5
Harlem Heritage Tour
Founded in the seventeenth century by Dutch farmers, Harlem became a nexus of cultural awakening during the Harlem Renaissance in the 1920s. From the Apollo Theater and Sugar Hill, to Striver’s Row and the Abyssinian Baptist Church, this ride takes you past innumerable spots that hark back to Harlem’s cultural heyday and continue to define the neighborhood today.
Start: The Farmer’s Gate to Central Park, at Central Park North and Lenox Avenue/Malcolm X Boulevard
Length: 11.1-mile loop
Approximate riding time: 1.5 hours
Best bike: Road, hybrid, or mountain bike
Terrain and trail surface: The trail is paved throughout and mostly flat. You’ll scale one short, steep hill from Saint Nicholas Avenue to Convent Avenue along West 141st Street. It then goes gently downhill along Edgecombe Avenue.
Traffic and hazards: This route leads along Harlem roads with light to moderate traffic. Only a few of the roads have bike lanes, so considerable city cycling comfort is required. Sunday morning traffic is lighter.
Things to see: Harlem Meer, Studio Museum in Harlem, Apollo Theater, Sugar Hill, Striver’s Row, Abyssinian Baptist Church, Schomburg Center for Research in Black Culture, National Jazz Museum in Harlem
Map: New York City Bike Map
Getting there: By public transportation: Take the 2 or the 3 subway to the Central Park North (110th Street) station. Go south 1 block on Lenox Avenue to reach Central Park’s Farmer’s Gate.
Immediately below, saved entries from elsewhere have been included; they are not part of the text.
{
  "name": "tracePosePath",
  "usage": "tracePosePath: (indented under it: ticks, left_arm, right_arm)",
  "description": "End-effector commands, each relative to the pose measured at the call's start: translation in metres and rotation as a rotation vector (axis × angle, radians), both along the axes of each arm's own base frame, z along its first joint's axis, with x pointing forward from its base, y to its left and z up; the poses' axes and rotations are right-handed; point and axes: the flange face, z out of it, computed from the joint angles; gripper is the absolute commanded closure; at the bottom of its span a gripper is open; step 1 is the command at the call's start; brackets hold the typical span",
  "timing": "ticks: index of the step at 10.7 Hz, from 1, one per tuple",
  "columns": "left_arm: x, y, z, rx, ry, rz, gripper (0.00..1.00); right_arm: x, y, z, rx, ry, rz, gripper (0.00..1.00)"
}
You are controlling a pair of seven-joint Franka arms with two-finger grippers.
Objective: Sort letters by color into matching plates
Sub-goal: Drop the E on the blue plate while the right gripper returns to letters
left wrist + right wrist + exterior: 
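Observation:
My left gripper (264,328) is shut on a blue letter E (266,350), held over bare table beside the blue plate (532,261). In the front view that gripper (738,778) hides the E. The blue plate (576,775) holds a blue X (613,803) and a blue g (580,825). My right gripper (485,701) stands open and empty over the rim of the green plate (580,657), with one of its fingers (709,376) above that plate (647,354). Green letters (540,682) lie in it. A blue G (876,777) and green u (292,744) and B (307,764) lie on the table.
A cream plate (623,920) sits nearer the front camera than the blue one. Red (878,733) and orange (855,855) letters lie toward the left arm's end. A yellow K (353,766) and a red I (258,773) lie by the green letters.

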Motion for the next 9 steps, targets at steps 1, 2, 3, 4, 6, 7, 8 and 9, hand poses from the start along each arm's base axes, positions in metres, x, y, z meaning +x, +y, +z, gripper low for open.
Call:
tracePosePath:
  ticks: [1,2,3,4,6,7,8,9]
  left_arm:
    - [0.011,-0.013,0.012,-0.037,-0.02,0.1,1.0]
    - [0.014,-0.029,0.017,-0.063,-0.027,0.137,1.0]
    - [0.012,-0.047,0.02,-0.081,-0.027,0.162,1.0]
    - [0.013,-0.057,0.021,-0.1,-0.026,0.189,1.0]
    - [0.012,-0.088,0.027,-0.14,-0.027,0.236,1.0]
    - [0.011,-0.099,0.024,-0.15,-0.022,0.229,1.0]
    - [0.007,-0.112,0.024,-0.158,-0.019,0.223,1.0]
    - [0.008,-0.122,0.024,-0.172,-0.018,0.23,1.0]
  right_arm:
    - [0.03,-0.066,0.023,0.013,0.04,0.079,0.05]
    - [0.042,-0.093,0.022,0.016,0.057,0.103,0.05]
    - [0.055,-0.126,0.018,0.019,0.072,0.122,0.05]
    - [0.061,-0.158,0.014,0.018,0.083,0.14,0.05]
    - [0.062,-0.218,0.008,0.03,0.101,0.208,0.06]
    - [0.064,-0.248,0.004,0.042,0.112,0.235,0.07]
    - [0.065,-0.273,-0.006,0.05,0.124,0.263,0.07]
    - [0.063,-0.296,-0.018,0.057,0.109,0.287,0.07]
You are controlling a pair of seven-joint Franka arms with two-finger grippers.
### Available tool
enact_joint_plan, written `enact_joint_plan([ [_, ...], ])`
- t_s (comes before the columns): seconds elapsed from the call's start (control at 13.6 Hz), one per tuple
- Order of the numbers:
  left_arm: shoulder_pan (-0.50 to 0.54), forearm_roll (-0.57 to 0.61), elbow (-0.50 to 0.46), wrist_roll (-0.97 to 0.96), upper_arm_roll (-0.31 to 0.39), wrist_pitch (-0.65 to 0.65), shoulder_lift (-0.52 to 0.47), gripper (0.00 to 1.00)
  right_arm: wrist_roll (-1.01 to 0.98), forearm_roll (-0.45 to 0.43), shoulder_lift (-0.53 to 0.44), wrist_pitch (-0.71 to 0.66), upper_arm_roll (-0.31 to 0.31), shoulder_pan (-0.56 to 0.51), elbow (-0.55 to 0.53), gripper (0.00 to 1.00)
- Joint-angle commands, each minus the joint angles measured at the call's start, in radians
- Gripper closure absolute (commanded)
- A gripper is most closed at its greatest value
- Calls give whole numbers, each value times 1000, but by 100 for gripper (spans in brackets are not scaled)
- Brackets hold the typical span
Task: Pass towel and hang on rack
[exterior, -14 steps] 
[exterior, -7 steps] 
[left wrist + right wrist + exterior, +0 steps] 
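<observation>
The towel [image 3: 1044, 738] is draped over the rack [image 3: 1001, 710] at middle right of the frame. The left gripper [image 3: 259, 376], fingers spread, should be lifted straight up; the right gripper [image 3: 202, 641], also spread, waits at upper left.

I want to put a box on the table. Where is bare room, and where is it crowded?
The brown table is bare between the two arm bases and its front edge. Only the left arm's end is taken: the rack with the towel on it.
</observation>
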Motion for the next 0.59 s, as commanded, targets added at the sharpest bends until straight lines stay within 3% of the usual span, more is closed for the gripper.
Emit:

GPS coordinates: N40 47.887’ / W73 57.147’
THE RIDE
The first portion of this journey hugs the edge of Central Park’s northeast corner, offering views of the park’s Harlem Meer, a man-made body of water whose name stems from the Dutch word for “lake.” Going northeast from here, you’ll soon reach Marcus Garvey Park, a Harlem mainstay for more than 150 years. Originally called Mount Morris Park, the site became a city park in 1840 and was later named after Marcus Mosiah Garvey, a Jamaican-born advocate of black nationalism and economic independence for African Americans. He moved to Harlem in 1916. To explore the park, dismount your bike and climb to the top of the hill, where you have a bird’s-eye view of the rest of your journey. (Alternately, return to the park at the end of the route to do so.)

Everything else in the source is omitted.